» Work instructions:
Copy each line below as written, but skip the pictures.

» Given material:
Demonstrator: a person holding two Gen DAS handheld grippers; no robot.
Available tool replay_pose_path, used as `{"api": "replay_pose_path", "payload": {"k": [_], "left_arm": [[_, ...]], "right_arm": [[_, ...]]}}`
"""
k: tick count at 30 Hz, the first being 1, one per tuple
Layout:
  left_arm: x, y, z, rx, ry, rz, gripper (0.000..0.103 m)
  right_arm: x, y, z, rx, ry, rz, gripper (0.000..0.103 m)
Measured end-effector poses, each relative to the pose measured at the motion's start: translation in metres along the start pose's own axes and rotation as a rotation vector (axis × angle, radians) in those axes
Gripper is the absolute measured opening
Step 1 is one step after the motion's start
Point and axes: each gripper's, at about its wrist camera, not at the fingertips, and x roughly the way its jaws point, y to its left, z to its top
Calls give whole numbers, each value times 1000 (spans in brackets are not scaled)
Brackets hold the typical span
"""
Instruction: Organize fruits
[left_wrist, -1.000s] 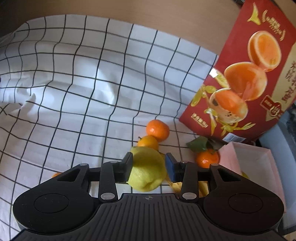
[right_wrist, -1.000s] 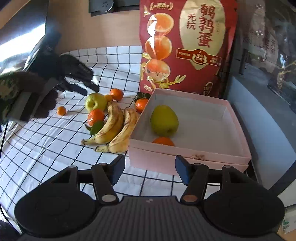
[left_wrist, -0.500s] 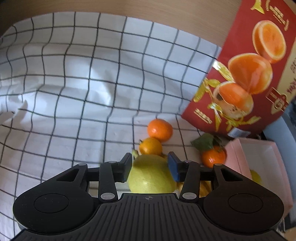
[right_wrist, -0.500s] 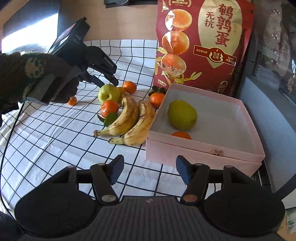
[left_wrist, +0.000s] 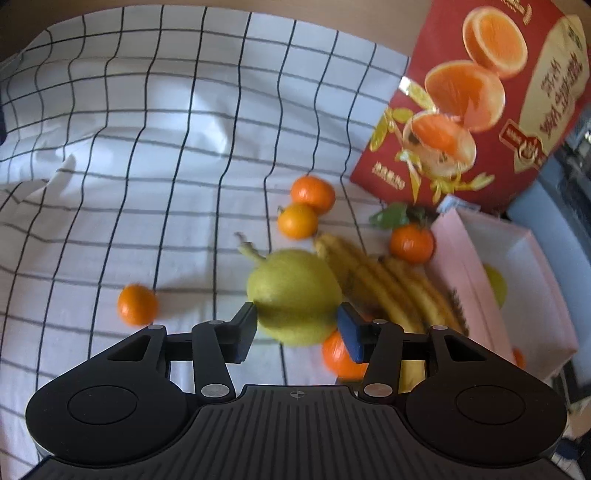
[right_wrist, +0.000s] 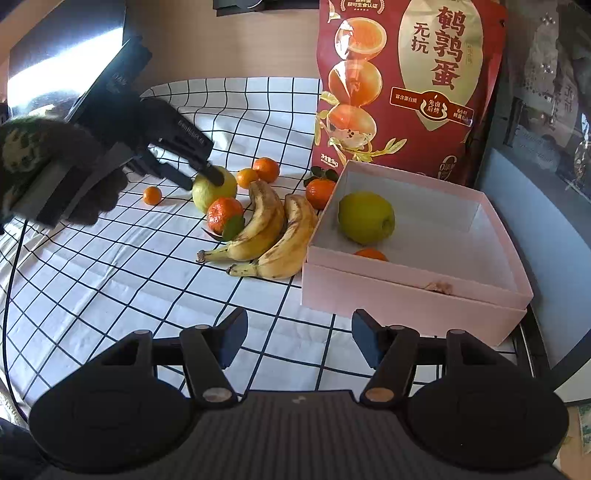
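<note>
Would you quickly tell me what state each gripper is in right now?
Left gripper: jaws opening, astride the pear on the cloth; no firm grip visible.
Right gripper: open, holding nothing.

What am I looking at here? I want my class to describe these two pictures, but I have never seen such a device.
There is no robot here: a person holds a two-fingered grabbing tool in each hand, and each tool carries a camera looking along its fingers. One picture comes from the left gripper, whose fingers are opening around a pear lying on the checked cloth. The other comes from the right gripper, open and empty; it also shows the gloved hand holding the left tool. On the cloth lie two bananas and several tangerines. A pink box already holds another pear and a tangerine.
</note>
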Motion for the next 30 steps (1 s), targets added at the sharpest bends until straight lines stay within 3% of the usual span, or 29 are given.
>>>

» Answer section:
Demonstrator: a person holding two Gen DAS handheld grippers; no robot.
Available tool replay_pose_path, used as `{"api": "replay_pose_path", "payload": {"k": [_], "left_arm": [[_, ...]], "right_arm": [[_, ...]]}}`
"""
k: tick count at 30 Hz, the first being 1, one per tuple
Layout:
  left_arm: x, y, z, rx, ry, rz, gripper (0.000..0.103 m)
  right_arm: x, y, z, rx, ry, rz, gripper (0.000..0.103 m)
Measured end-effector poses, each relative to the pose measured at the motion's start: translation in metres along the start pose's own axes and rotation as a rotation vector (axis × angle, radians) in those axes
Gripper is the absolute measured opening
Step 1 is one step after the motion's start
Point and axes: each gripper's, at about its wrist camera, not at the fingertips, and x roughly the way its jaws point, y to its left, z to its top
Calls give whole numbers, each value times 1000 (spans in brackets are not scaled)
Brackets hold the typical span
"""
Instruction: Organize fruits
[left_wrist, -1.000s] 
[right_wrist, -1.000s] 
[left_wrist, -0.500s] 
[right_wrist, -0.500s] 
[left_wrist, +0.000s] 
[right_wrist, +0.000s] 
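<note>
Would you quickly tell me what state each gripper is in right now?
Left gripper: jaws opening, astride the pear on the cloth; no firm grip visible.
Right gripper: open, holding nothing.

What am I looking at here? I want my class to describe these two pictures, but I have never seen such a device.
There is no robot here: a person holds a two-fingered grabbing tool in each hand, and each tool carries a camera looking along its fingers. One picture comes from the left gripper, whose fingers are opening around a pear lying on the checked cloth. The other comes from the right gripper, open and empty; it also shows the gloved hand holding the left tool. On the cloth lie two bananas and several tangerines. A pink box already holds another pear and a tangerine.
</note>
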Motion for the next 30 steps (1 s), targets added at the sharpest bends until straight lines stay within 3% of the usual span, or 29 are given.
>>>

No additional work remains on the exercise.